In reality, there are only two essential participants in a business unit strategy review; the chief executive officer and the business unit leader. Everyone else is discretionary and should be included only if he or she is truly a decision maker. The number of decision makers varies from company to company but typically includes the corporate chief financial officer, the group executive that the business unit reports to, the head of human resources, one or two senior corporate executives and two to three senior members of the business unit team. The corporate head of strategy also usually attends as the person responsible for making sure the conversation is effective. Thus, the total number of participants can be kept to between five and ten, with twelve as the maximum. People will fight to be included in these meetings but, other forums can be set up to keep them informed and get their buy in.

How long should reviews be?

It’s not possible to have an in depth strategy discussion about a significant business in less than a day. There are simply too many topics to cover such as customers, competitors, technology, regulation, risks, investments, market segmentation, resources and more.
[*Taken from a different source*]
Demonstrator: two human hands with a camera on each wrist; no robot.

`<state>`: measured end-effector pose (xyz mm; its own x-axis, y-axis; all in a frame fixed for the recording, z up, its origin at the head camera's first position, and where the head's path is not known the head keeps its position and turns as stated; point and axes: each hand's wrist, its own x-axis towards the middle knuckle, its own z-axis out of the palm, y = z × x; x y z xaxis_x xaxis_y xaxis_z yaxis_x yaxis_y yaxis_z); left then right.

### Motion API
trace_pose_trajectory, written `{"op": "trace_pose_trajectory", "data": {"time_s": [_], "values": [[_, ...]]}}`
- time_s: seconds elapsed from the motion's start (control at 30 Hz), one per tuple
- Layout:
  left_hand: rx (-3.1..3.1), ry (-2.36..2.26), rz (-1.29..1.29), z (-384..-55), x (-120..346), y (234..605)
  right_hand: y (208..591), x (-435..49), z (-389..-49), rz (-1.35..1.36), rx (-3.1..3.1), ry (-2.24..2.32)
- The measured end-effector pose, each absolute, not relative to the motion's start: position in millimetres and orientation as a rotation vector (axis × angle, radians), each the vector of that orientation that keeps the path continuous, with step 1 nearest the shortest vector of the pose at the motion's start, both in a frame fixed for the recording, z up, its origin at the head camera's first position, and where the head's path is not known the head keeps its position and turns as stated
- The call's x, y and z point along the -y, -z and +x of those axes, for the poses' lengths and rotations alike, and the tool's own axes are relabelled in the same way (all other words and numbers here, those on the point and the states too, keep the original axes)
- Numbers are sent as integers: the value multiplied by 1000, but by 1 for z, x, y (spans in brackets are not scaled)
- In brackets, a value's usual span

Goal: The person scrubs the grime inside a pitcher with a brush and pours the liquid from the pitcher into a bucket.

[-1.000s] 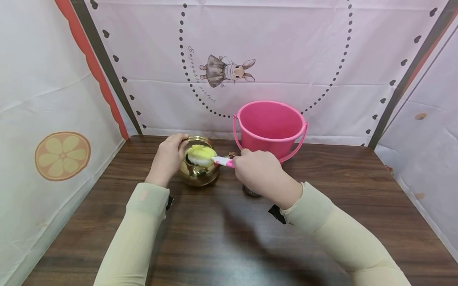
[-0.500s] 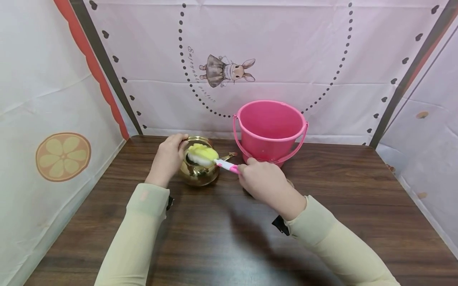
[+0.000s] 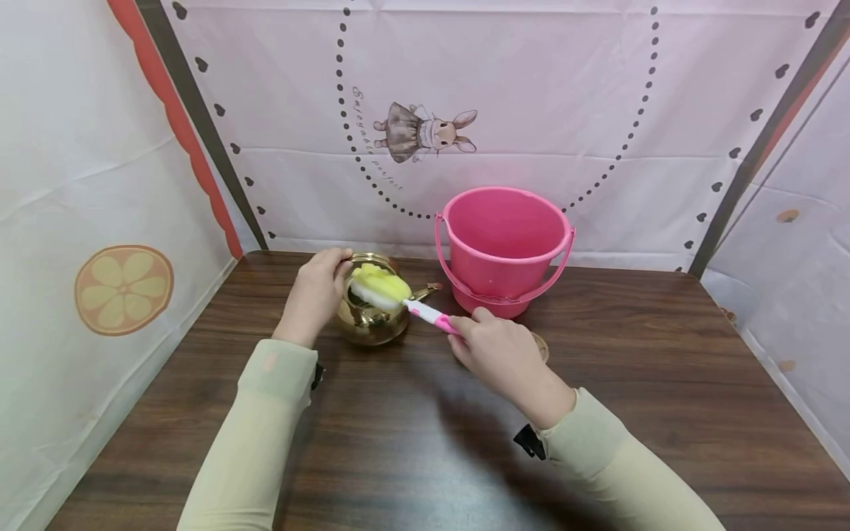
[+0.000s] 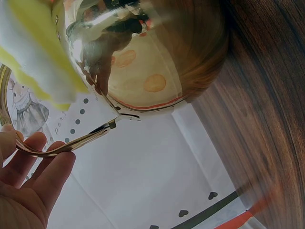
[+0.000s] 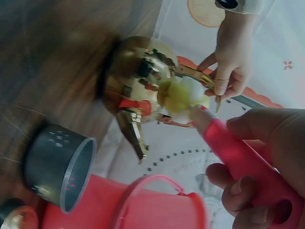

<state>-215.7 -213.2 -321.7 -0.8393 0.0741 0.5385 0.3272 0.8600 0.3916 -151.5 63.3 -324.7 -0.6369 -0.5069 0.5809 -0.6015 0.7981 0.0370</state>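
A shiny brass kettle (image 3: 369, 328) stands on the table with its spout (image 3: 425, 290) toward the bucket. My left hand (image 3: 315, 296) grips the kettle's arched handle (image 4: 88, 139), fingers and thumb curled round the metal. In my right hand (image 3: 506, 361) is the pink-and-white handle (image 5: 238, 160) of a sponge brush. Its yellow-and-white sponge head (image 3: 380, 286) is at the kettle's open top, under the arched handle; how deep it goes in cannot be told.
A pink bucket (image 3: 494, 276) stands at the back, right of the kettle. Near it, a dark metal cup (image 5: 57, 164) shows in the right wrist view. A small round object (image 5: 20, 218) with an orange-brown rim lies beside the cup. Printed cloth (image 3: 544, 88) surrounds the wooden table (image 3: 372, 442).
My right hand has drawn back down and to the right, with the brush handle tilting and the sponge head shifting slightly right. The left hand keeps its grip on the kettle handle.
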Motion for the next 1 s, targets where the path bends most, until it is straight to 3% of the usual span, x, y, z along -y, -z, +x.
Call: {"op": "trace_pose_trajectory", "data": {"time_s": [1.0], "values": [[2512,662,-282,-216,213,322,352,-77,-159,846,2400,-470]]}}
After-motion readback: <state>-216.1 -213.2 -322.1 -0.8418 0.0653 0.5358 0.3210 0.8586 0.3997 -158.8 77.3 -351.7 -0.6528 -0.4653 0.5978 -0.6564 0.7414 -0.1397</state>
Spending less time in these areas prevents the careful poking and prodding of issues required to get the full benefit from the effort. It may sound like a lot to commit a full day to each major business unit, but most chief executives we interviewed said they wanted to spend about a third of their time on strategy.
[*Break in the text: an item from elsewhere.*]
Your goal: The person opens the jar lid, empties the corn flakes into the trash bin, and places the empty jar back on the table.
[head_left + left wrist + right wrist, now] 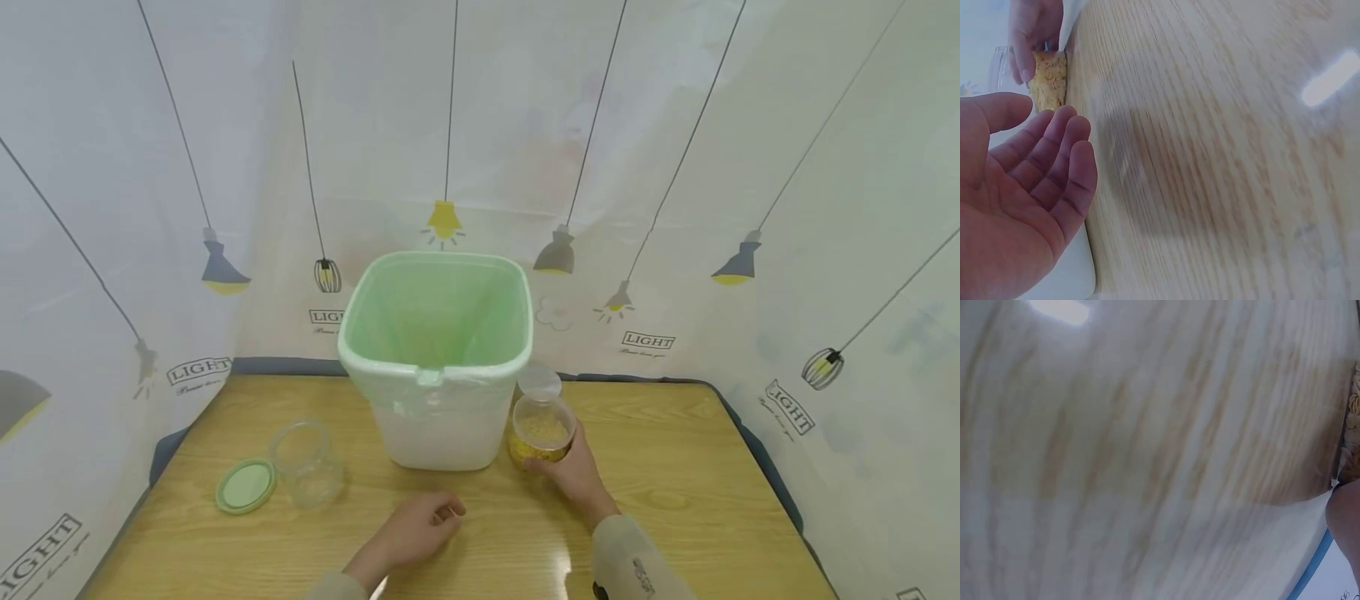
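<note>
My right hand (573, 471) grips a transparent jar (542, 427) by its side, thumb in front; yellow flaky food (1049, 81) fills its lower part. The jar stands upright on the table, its top uncovered. Only a sliver of the flakes (1352, 431) and part of a finger show at the edge of the right wrist view. My left hand (420, 527) hovers low over the table in front of the bin, fingers loosely curled. In the left wrist view its palm (1016, 206) holds nothing.
A tall bin (442, 425) with a green rim stands at the table's middle. Behind the jar is a round transparent lid (540, 381). At left, a second transparent jar (307, 471) stands beside a green lid (246, 486). A printed curtain (675, 167) hangs around the table.
</note>
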A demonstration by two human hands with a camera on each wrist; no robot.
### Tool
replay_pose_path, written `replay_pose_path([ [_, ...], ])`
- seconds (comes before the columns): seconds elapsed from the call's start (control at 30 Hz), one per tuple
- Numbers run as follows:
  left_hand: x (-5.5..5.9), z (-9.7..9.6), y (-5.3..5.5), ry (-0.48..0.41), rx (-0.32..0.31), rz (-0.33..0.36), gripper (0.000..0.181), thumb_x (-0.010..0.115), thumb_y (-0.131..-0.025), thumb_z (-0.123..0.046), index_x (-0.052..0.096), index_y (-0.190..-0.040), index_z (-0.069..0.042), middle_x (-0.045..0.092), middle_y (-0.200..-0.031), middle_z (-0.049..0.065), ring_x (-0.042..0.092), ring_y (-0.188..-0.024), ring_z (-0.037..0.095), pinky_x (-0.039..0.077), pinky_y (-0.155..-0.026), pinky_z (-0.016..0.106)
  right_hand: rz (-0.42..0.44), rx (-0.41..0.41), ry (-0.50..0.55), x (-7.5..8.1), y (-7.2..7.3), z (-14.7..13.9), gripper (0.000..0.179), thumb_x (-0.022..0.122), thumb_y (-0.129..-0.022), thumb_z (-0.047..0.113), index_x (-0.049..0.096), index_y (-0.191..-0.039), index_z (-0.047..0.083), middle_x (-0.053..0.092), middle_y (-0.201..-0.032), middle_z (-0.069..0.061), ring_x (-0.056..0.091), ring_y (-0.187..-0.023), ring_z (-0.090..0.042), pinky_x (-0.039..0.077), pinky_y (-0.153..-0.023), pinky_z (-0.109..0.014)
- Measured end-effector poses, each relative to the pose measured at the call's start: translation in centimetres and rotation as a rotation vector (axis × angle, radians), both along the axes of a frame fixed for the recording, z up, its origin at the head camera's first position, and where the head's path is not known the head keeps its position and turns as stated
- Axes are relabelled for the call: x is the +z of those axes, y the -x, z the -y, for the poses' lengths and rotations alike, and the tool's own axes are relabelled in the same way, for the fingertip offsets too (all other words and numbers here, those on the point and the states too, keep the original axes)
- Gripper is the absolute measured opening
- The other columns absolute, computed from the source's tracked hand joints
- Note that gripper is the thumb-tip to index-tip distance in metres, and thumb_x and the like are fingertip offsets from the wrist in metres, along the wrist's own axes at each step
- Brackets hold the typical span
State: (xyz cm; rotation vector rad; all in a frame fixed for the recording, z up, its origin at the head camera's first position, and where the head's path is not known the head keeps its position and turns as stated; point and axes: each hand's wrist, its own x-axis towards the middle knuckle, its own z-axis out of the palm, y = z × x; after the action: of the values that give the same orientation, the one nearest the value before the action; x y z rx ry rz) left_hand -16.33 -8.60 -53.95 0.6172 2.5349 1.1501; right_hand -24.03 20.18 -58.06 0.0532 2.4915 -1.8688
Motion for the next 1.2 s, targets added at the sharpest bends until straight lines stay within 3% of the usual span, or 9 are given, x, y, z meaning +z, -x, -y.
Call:
replay_pose_path([
  [0.27, 0.1, 0.1, -0.1, -0.008, -0.001, 0.003, 0.023, 0.058, -0.095, -0.027, 0.067, -0.109, -0.011, 0.070, -0.100, -0.001, 0.063, -0.086, 0.013, 0.052, -0.073, 0.029, -0.033, 0.019, 0.016, 0.4, -0.9, -1.0, 0.110, 0.091, -0.066, 0.026, 0.020, -0.150, 0.022, 0.035, -0.150, -0.005, 0.033, -0.141, -0.029, 0.022, -0.120, -0.056],
  [0.47, 0.0, 0.5, -0.2, -0.002, 0.011, 0.003, 0.023, 0.057, -0.096, -0.029, 0.067, -0.110, -0.013, 0.070, -0.103, -0.002, 0.063, -0.087, 0.011, 0.052, -0.074, 0.029, -0.060, 0.106, -0.044, 0.9, -2.1, -2.0, 0.114, 0.090, -0.066, 0.024, 0.016, -0.153, 0.023, 0.034, -0.151, -0.006, 0.033, -0.142, -0.031, 0.026, -0.117, -0.058],
  [0.6, 0.3, 0.9, -0.2, -0.007, 0.019, 0.015, 0.025, 0.056, -0.097, -0.030, 0.067, -0.113, -0.014, 0.070, -0.105, -0.002, 0.062, -0.088, 0.010, 0.052, -0.074, 0.029, -0.070, 0.145, -0.070, 1.3, -3.1, -2.3, 0.113, 0.092, -0.064, 0.024, 0.021, -0.151, 0.024, 0.039, -0.149, -0.005, 0.038, -0.139, -0.031, 0.031, -0.114, -0.057],
  [0.83, 0.8, 1.2, -0.1, -0.015, 0.016, -0.014, 0.026, 0.054, -0.098, -0.031, 0.066, -0.114, -0.015, 0.070, -0.104, -0.003, 0.062, -0.086, 0.008, 0.052, -0.072, 0.026, -0.062, 0.221, -0.073, 2.1, -5.2, -2.2, 0.110, 0.094, -0.060, 0.025, 0.028, -0.148, 0.026, 0.044, -0.147, -0.002, 0.043, -0.136, -0.027, 0.030, -0.115, -0.053],
  [1.03, 1.7, 1.4, -0.1, -0.023, 0.028, -0.008, 0.031, 0.051, -0.100, -0.034, 0.065, -0.120, -0.014, 0.070, -0.107, -0.001, 0.062, -0.089, 0.009, 0.052, -0.073, 0.028, -0.060, 0.312, -0.076, 2.2, -6.7, -1.6, 0.112, 0.094, -0.059, 0.026, 0.028, -0.149, 0.027, 0.041, -0.150, 0.001, 0.039, -0.139, -0.026, 0.024, -0.118, -0.057],
  [1.2, 3.0, 1.8, -0.2, -0.062, 0.032, -0.001, 0.035, 0.050, -0.100, -0.039, 0.063, -0.123, -0.016, 0.069, -0.113, 0.005, 0.061, -0.095, 0.010, 0.052, -0.075, 0.026, -0.110, 0.409, -0.091, 2.3, -7.5, -0.4, 0.111, 0.093, -0.060, 0.031, 0.027, -0.150, 0.033, 0.044, -0.148, 0.005, 0.045, -0.135, -0.022, 0.034, -0.115, -0.046],
])
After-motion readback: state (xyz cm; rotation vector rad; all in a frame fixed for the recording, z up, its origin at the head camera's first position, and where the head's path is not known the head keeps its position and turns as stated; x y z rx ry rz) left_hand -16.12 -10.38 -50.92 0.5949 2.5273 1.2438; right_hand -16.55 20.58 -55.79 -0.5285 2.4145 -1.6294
Given two hundred and forty working days in a year, that leaves eighty days to devote to strategy. In that context, it seems reasonable to expect the chief executive to spend ten to thirty days in intensive, well – prepared strategy discussions. As one Emerson Electric executive told us, “At first I resented the Emerson process because it was such a large commitment of time, but then after a few cycles I realized it was making me and my team better managers. The process of preparing for it and the meetings themselves made us realize things about our business we wouldn’t have found out in any other way.” Former chief executive Charles F. Knight said that “more than half my time each year is blocked out strictly for planning,” a commitment to strategy that has been carried on by his successor, David Farr.

Where should planning meetings be held?

It is best to hold planning meetings off site. Holding the meetings off site will minimise the distractions of day – to – day business at corporate headquarters, allow participants to focus on the task at hand and allow for free time for participants to caucus in an environment free of the daily challenges.

What should be discussed?

Many companies combine their strategy reviews with a discussion of budgets and financial targets. That is a big mistake. When the two are combined, the discussion is dominated by a focus on the numbers and short-term issues; long term strategy questions receive only cursory attention. Likewise, if there is no other forum in which to discuss the financials, they will inevitably come up in the strategy meetings. Ideally, companies should have two clearly demarcated meetings: one full day on business – unit strategy and another meeting at a different time of the year to set financial targets. The two should then be linked with a common, rolling three to five year financial plan that ties together strategic initiatives with budgets and financial targets. Such strategic linking is crucial.

Focus on long term trends, opportunities, challenges and decisions are crucial. In businesses where decisions have a long lifetime and are difficult to reverse, such as aerospace or telecommunications, long term might mean five to ten years. In those where commitments have a shorter life, such as software or consumer goods, it might mean two to four years.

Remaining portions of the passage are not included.